The choice of a car color is pretty much black and white.
Literally, for the most shoppers.
The study found that 25.8.% of the vehicles sold were white and 22.3% black. Gray and silver rounded out the top four at 18.4% and 12.1%, respectively, helping to explain why America's parking lots tend to be relatively monochromatic.
Blue was the most popular non-grayscale color on the list at 9.6%, followed by red at 8.6%.
No other color amounted for more than brown's .9%, with yellow's .1% result at the bottom of the 13 color list.
"White’s popularity can be attributed to it being one of the easiest colors to maintain, and because it is a common color for fleet and rental vehicles, white is prevalent in the used car market," Karl Brauer, iSeeCars Executive Analyst, said.

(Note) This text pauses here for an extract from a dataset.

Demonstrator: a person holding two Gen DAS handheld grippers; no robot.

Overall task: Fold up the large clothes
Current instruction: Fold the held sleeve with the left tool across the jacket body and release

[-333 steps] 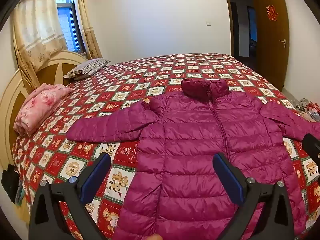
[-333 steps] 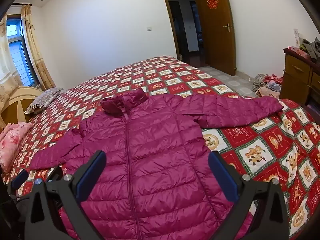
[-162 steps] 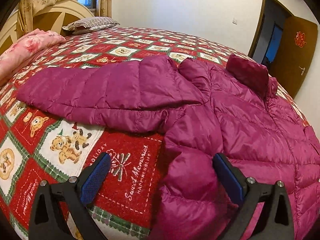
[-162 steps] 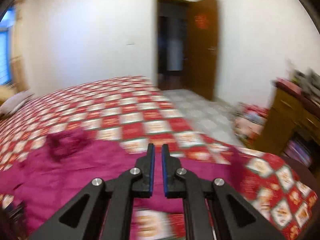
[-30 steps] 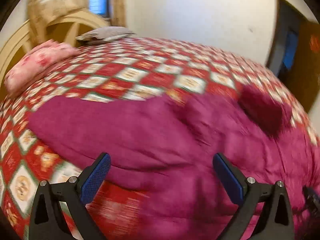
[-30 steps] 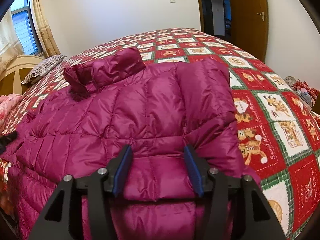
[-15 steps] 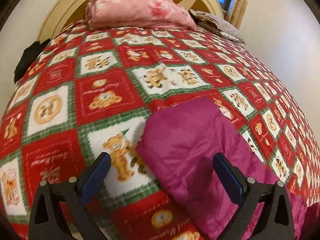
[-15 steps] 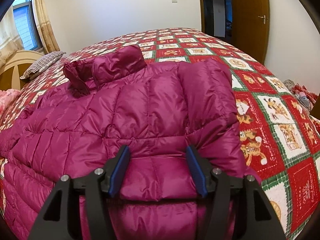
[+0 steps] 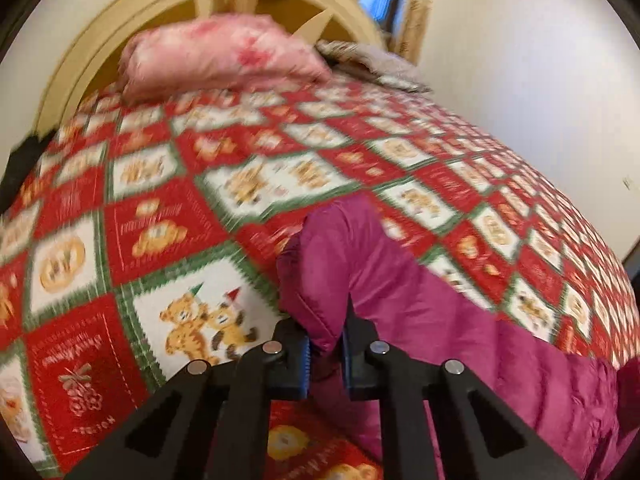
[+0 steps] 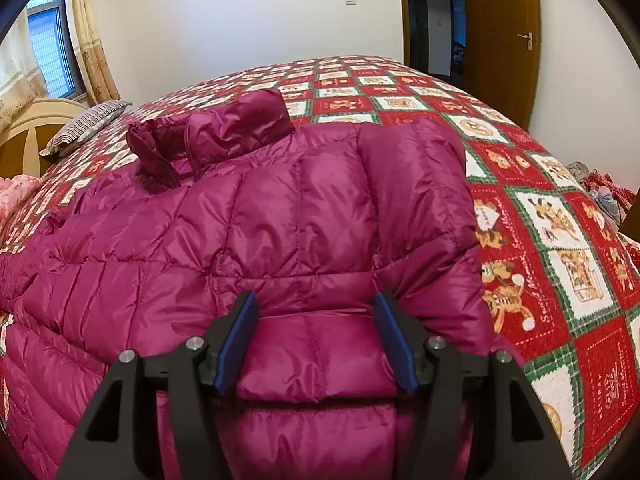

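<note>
1. The magenta puffer jacket [image 10: 304, 216] is spread across the quilted bedspread [image 10: 560, 248], with its collar [image 10: 216, 136] towards the far side and its right sleeve [image 10: 420, 184] already laid over the body.
2. The cuff of the left sleeve [image 9: 320, 264] is pinched between the closed fingers of the left gripper [image 9: 325, 364].
3. The right gripper [image 10: 316, 340] is held with its fingers partly spread around the folded sleeve's end; a firm grip on it cannot be confirmed.
4. The step is judged best done by lifting the cuff just off the bedspread and carrying it rightward across the body to mirror the other sleeve.
5. Open bedspread is seen far and left of the cuff; the pink bedding [image 9: 216, 56] and headboard [image 9: 132, 16] lie well apart.
</note>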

Brauer added that black is often offered on special edition models, while consumers may prefer gray and silver because they are practical colors, yet are slightly more novel than white and black."
White or black topped the list in every individual state, with white taking 36 and black 14, while West Virginia had the most non-grayscale cars sold at 28.1%, followed by Vermont at 27% and Wyoming at 26.6%.
As far as what the cars were selling for, a recent previous report from iseecars.com discovered that brown cars have the highest depreciation over three years at 17.38%, with black (16.1%) and white (15.5%) also below the overall average of 15%.
Silver (14.8%) and gray (14.3%) were just above average, while yellow cars depreciated the least at 4.5% thanks in part to their scarcity the fact that they are typically higher end and limited edition models.
"Because yellow vehicles are so novel in the secondhand marketplace, people are willing to pay a premium for them," Brauer said.